Problem statement
The result should be every line in the data below that carries the string "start".

Material supplied
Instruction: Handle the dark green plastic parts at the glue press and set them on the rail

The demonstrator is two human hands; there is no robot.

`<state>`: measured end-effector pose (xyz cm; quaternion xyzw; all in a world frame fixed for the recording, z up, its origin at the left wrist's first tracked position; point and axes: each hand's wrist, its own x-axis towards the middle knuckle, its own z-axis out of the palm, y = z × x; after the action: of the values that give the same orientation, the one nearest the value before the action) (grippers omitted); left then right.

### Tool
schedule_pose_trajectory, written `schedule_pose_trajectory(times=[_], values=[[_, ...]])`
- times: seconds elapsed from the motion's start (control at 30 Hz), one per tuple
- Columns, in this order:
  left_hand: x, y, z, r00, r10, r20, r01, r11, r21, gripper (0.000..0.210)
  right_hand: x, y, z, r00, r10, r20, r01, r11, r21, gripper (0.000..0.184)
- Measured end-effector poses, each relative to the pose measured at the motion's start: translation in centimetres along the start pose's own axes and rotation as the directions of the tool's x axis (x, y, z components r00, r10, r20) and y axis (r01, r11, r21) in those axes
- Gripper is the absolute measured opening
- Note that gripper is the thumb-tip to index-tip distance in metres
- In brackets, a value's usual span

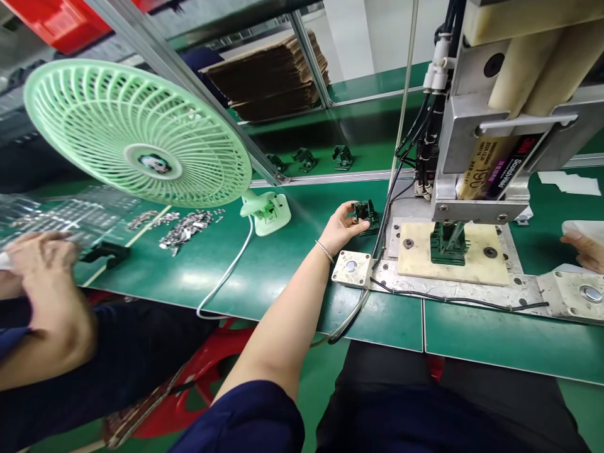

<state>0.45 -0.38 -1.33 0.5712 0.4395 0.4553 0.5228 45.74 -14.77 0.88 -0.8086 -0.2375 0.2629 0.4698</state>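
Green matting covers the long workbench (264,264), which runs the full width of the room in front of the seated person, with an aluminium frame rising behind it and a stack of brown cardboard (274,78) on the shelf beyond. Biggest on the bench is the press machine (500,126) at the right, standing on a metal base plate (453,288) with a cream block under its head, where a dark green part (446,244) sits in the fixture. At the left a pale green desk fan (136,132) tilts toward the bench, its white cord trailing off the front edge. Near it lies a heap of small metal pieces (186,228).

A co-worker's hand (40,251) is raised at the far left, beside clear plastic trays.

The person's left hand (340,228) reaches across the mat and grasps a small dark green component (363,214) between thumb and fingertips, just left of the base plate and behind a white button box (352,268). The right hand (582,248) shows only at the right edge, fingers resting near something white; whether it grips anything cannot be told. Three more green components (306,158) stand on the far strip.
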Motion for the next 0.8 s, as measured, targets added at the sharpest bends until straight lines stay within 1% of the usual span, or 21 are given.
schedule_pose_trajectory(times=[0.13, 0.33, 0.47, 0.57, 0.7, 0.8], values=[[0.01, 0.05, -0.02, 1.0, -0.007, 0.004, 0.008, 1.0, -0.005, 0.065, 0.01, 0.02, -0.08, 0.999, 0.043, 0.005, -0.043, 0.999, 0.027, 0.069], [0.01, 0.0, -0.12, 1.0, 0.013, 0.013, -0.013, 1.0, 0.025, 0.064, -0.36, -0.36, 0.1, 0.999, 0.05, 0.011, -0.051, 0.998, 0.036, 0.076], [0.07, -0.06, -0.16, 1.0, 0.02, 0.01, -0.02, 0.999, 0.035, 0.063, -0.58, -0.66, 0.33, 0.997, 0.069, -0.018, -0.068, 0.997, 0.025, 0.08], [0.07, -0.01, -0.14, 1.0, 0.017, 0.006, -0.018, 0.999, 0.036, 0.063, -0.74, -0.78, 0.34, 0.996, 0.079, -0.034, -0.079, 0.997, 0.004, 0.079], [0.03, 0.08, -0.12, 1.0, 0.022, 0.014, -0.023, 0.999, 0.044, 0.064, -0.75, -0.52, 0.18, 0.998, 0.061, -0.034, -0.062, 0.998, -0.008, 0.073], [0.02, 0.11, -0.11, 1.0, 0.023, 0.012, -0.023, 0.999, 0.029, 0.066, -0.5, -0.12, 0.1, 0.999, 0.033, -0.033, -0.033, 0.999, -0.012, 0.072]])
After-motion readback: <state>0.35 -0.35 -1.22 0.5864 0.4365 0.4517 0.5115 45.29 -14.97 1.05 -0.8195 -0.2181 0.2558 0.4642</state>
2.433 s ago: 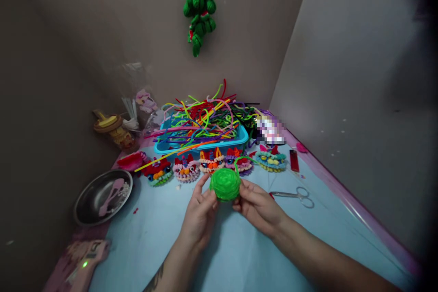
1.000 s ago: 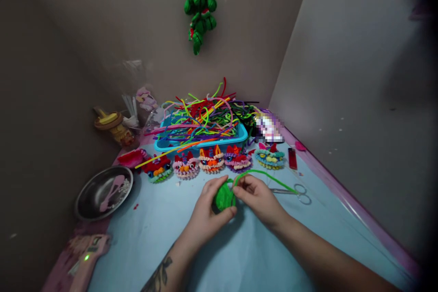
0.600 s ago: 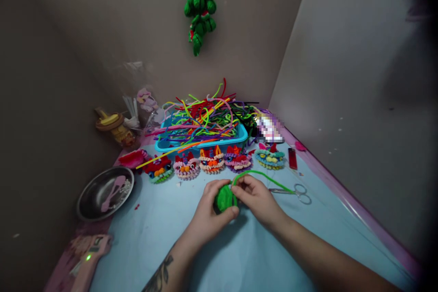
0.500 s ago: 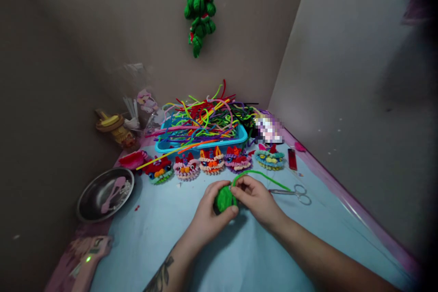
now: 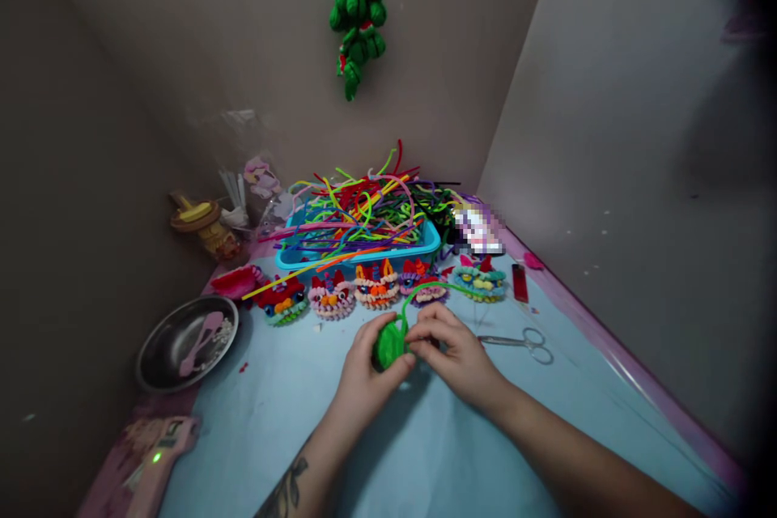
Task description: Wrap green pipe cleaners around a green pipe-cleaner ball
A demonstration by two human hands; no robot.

Response
- times: seconds elapsed from the motion's start (control at 30 Hz), one per tuple
- Measured end-effector poses, each relative to the pose measured at the motion's start: translation in centimetres along the start pose's own axes and rotation as the directions of the tool's x axis (x, y, z components r00, r10, r20) and y axis (r01, r11, r21) in those axes

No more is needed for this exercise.